After ditching unlimited data offerings five years ago, Verizon Wireless is once again offering customers an unlimited data, talk, and text plan, beginning Monday.

Currently the largest wireless carrier in the United States based on total subscribers, Verizon has lately seen competitors begin closing the gap, especially as AT&T, T-Mobile, and Sprint have begun to offer increasingly competitive unlimited programs.

Verizon’s new offering will begin at $80 per month for a single line, or on sliding scale for group plans: $70 each for two people, $54 each for three, or $45 per month apiece for a group plan of four smartphones and tablets. Plus taxes and fees, of course.

By comparison, just last week Sprint announced the addition of a new five-line unlimited plan for $90; although as CNET reports, the pricing on Sprint’s plan increases after the first year.

Roger Entner, a telecom analyst with Recon Analytics called Verizon’s latest move “inevitable,” reported USA Today. He had expected such a decision, he said, but it came “a bit earlier than expected. But only by months, not by years.”

While both T-Mobile and Sprint have previously included unlimited offers, those plans had drawn criticism from consumers over some of their policies.
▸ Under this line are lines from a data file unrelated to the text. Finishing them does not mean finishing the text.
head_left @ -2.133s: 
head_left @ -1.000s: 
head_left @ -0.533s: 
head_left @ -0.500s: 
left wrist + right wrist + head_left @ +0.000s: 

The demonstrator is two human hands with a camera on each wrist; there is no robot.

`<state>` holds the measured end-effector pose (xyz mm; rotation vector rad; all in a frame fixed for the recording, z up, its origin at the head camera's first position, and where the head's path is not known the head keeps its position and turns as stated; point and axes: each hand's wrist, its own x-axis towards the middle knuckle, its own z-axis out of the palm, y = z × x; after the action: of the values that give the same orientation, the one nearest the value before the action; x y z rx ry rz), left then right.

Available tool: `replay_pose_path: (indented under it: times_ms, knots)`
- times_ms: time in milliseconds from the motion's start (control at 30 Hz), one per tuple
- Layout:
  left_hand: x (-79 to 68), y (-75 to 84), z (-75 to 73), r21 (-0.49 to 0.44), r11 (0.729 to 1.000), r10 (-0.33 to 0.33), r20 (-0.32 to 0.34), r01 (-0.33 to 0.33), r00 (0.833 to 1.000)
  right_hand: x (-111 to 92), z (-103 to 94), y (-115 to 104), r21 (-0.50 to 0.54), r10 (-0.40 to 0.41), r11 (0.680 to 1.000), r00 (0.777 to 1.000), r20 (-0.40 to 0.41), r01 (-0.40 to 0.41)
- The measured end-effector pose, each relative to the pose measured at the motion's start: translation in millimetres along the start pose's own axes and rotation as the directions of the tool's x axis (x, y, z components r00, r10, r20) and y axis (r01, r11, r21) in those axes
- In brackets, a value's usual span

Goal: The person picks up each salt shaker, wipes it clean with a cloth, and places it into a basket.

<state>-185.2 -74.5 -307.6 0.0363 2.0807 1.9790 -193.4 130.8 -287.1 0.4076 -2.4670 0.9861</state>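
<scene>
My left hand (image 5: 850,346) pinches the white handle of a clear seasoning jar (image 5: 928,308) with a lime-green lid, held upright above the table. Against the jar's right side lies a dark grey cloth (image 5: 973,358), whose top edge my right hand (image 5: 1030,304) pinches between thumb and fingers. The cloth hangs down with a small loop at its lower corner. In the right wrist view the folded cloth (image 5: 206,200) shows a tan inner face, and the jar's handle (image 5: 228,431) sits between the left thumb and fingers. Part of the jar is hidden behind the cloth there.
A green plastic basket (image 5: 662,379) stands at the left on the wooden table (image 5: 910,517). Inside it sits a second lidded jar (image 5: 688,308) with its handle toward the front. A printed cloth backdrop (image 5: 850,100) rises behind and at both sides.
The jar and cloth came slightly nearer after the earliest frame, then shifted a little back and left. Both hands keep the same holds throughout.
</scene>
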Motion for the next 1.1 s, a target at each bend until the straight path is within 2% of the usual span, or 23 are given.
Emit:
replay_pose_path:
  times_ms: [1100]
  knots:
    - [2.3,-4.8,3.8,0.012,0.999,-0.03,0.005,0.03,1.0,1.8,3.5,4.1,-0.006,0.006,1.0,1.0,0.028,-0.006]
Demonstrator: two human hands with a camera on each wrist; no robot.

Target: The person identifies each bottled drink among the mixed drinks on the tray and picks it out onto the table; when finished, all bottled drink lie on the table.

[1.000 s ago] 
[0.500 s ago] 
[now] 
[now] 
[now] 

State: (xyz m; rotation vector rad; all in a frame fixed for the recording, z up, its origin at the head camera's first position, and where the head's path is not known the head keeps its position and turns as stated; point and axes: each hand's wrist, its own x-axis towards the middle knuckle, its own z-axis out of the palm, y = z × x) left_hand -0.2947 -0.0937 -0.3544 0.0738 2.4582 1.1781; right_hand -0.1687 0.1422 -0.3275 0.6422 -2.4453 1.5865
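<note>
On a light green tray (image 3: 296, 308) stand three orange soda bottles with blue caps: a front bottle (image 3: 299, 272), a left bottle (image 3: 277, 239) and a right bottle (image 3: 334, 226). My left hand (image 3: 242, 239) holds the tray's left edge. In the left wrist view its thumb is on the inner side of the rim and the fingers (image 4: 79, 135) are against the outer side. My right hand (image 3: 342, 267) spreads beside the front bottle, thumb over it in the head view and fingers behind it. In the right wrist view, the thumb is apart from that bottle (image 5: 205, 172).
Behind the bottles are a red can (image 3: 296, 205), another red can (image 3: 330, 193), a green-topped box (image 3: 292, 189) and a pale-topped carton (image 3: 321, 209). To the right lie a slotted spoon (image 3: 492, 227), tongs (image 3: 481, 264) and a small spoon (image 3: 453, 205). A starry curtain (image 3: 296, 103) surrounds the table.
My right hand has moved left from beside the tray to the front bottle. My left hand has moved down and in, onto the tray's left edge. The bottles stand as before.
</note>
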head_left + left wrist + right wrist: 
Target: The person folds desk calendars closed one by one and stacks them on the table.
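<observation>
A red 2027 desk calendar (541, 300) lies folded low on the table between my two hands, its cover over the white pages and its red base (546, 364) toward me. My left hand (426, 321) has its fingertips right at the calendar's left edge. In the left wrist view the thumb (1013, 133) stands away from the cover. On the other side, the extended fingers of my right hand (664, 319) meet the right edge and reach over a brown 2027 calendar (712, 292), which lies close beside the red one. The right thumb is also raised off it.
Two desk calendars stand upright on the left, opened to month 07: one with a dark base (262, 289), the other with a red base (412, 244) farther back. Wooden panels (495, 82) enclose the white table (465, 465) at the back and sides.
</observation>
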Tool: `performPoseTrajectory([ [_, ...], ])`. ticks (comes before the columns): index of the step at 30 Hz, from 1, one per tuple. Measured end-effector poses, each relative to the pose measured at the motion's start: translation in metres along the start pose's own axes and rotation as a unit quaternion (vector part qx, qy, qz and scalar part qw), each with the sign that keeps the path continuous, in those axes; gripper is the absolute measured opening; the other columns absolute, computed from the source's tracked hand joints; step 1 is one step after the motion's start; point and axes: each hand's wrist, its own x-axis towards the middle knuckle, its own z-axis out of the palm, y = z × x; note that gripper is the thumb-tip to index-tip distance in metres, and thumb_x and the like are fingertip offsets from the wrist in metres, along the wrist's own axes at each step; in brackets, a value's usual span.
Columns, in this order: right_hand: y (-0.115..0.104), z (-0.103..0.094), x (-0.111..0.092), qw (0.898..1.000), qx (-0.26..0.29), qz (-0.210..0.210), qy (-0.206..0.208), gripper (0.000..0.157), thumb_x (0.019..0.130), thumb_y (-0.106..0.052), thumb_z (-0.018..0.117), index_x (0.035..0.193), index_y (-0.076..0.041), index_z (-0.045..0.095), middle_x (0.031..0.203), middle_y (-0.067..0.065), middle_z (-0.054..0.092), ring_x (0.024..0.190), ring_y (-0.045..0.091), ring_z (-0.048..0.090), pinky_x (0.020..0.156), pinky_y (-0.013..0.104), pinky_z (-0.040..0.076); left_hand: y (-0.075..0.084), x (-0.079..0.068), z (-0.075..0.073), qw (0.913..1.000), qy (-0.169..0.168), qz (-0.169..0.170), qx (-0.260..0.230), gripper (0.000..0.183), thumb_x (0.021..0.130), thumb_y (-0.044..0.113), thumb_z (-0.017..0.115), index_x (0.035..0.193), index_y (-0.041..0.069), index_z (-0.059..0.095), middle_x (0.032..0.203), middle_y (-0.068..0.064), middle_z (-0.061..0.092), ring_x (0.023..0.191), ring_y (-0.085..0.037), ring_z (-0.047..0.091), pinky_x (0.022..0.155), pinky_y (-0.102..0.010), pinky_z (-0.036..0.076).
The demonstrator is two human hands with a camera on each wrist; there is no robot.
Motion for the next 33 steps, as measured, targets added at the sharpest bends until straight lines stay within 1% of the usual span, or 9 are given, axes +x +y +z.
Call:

For example, T-Mobile’s unlimited plan downgraded all video streams to below high-definition levels unless their subscribers paid a $15 add-on fee.

T-Mobile also did not allow access to LTE speeds when using a wireless device as a hotspot. 

Verizon appears to have addressed both of those complaints specifically, promising 10GB of LTE for mobile hotspot usage and HD-resolution streaming.

However, T-Mobile continues to whittle away at AT&T and Verizon's dominance. According to mobile insight company OpenSignal, Verizon remains the leader in 4G service, but T-Mobile and Verizon "are again tied in network speeds ... but T-Mobile continues to chip away at Verizon's vaunted lead in 4G availability." OpenSignal's testing places T-Mobile less than two percentage points below Verizon in availability.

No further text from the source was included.